═══ Data ═══

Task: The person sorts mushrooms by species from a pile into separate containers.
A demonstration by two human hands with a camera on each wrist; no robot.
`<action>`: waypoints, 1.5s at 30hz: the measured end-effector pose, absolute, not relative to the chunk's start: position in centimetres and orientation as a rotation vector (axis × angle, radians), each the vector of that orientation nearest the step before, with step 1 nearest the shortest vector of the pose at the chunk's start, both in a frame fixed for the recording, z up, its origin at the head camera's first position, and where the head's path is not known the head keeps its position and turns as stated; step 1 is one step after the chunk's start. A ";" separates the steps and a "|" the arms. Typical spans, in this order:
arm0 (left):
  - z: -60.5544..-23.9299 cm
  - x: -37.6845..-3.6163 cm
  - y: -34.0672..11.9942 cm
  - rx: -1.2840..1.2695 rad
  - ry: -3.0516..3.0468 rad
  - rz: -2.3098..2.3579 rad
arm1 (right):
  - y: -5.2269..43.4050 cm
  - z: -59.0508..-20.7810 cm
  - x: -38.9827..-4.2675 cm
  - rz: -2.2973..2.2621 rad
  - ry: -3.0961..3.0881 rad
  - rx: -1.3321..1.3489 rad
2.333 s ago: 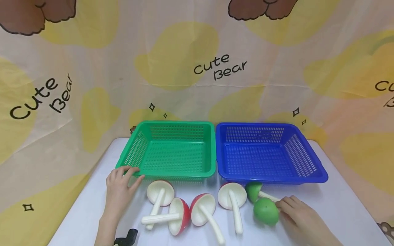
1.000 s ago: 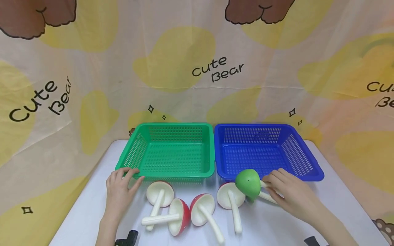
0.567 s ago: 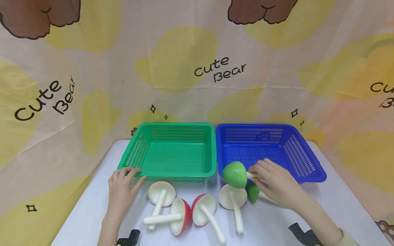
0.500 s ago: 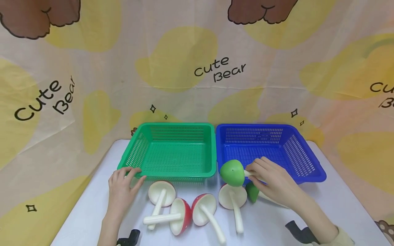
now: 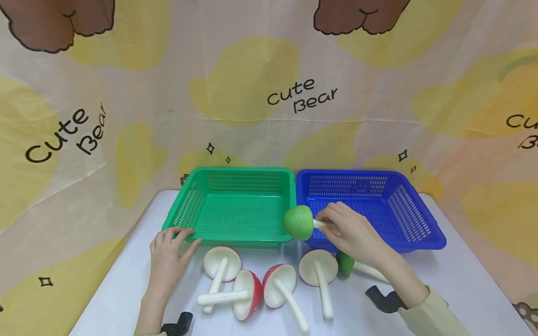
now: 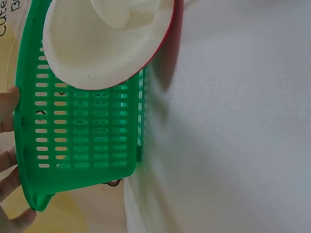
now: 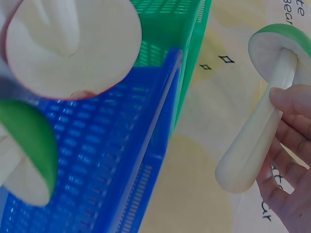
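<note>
A toy mushroom with a green cap [image 5: 299, 223] is lifted above the table, and my right hand [image 5: 350, 233] pinches its white stem [image 7: 257, 131] between thumb and fingers. Its cap hangs over the spot where the green basket [image 5: 241, 240] and the blue basket [image 5: 374, 245] meet. My left hand [image 5: 170, 261] rests on the front left corner of the green basket, fingers over the rim [image 6: 20, 141]. A second green mushroom [image 5: 346, 263] lies in front of the blue basket, partly behind my right forearm.
Several red-capped mushrooms [image 5: 279, 285] lie along the front of both baskets, pale undersides showing. One crosses the stem of another at the left. Both baskets stand side by side on the white table [image 5: 126, 280], against a printed cloth [image 5: 235, 84].
My right hand took the nearer green mushroom by its stem, raised it and carried it leftward past the blue basket's front rim. My left hand stays at the green basket's corner.
</note>
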State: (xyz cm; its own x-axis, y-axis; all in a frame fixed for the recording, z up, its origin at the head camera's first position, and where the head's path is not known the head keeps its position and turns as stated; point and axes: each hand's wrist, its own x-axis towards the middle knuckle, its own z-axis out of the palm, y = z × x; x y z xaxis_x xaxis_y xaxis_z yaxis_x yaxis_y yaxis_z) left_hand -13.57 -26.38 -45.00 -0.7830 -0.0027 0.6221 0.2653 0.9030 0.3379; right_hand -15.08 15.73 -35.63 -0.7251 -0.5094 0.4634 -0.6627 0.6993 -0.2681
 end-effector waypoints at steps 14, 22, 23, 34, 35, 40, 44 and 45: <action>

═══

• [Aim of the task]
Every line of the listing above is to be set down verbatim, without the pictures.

• [Result for this task]
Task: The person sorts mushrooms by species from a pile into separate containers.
A demonstration by two human hands with a camera on each wrist; no robot.
`<action>`: waypoints, 1.5s at 30hz: the measured end-effector pose, absolute, not relative to the chunk's start: position in centimetres and orientation as a rotation vector (axis × angle, radians), each the vector of that orientation nearest the step before, with step 1 nearest the shortest vector of the pose at the chunk's start, both in a frame fixed for the recording, z up, its origin at the head camera's first position, and where the head's path is not known the head keeps its position and turns as stated; step 1 is one step after the chunk's start. A ";" separates the steps and a "|" the arms. Typical spans, in this order:
arm0 (left):
  - z: -60.5544..-23.9299 cm
  - x: -37.6845..-3.6163 cm
  - y: -34.0672..11.9942 cm
  - rx: -1.2840..1.2695 rad
  - ry: -3.0516..3.0468 rad
  - rz: -2.3098..2.3579 rad
arm1 (right):
  - y: -5.2269..43.4050 cm
  - z: -59.0508..-20.7810 cm
  - x: -38.9827..-4.2675 cm
  - rz: -2.2973..2.2621 rad
  - ry: -3.0961..3.0881 rad
  - rx: -1.3321..1.3489 rad
2.333 s ago: 
1.000 s ago: 
0.567 s ago: 
0.500 s ago: 
now: 
now: 
now: 
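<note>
A toy mushroom with a green cap [image 5: 299, 223] is lifted above the table, and my right hand [image 5: 350, 233] pinches its white stem [image 7: 257, 131] between thumb and fingers. Its cap hangs over the spot where the green basket [image 5: 241, 240] and the blue basket [image 5: 374, 245] meet. My left hand [image 5: 170, 261] rests on the front left corner of the green basket, fingers over the rim [image 6: 20, 141]. A second green mushroom [image 5: 346, 263] lies in front of the blue basket, partly behind my right forearm.
Several red-capped mushrooms [image 5: 279, 285] lie along the front of both baskets, pale undersides showing. One crosses the stem of another at the left. Both baskets stand side by side on the white table [image 5: 126, 280], against a printed cloth [image 5: 235, 84].
My right hand took the nearer green mushroom by its stem, raised it and carried it leftward past the blue basket's front rim. My left hand stays at the green basket's corner.
</note>
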State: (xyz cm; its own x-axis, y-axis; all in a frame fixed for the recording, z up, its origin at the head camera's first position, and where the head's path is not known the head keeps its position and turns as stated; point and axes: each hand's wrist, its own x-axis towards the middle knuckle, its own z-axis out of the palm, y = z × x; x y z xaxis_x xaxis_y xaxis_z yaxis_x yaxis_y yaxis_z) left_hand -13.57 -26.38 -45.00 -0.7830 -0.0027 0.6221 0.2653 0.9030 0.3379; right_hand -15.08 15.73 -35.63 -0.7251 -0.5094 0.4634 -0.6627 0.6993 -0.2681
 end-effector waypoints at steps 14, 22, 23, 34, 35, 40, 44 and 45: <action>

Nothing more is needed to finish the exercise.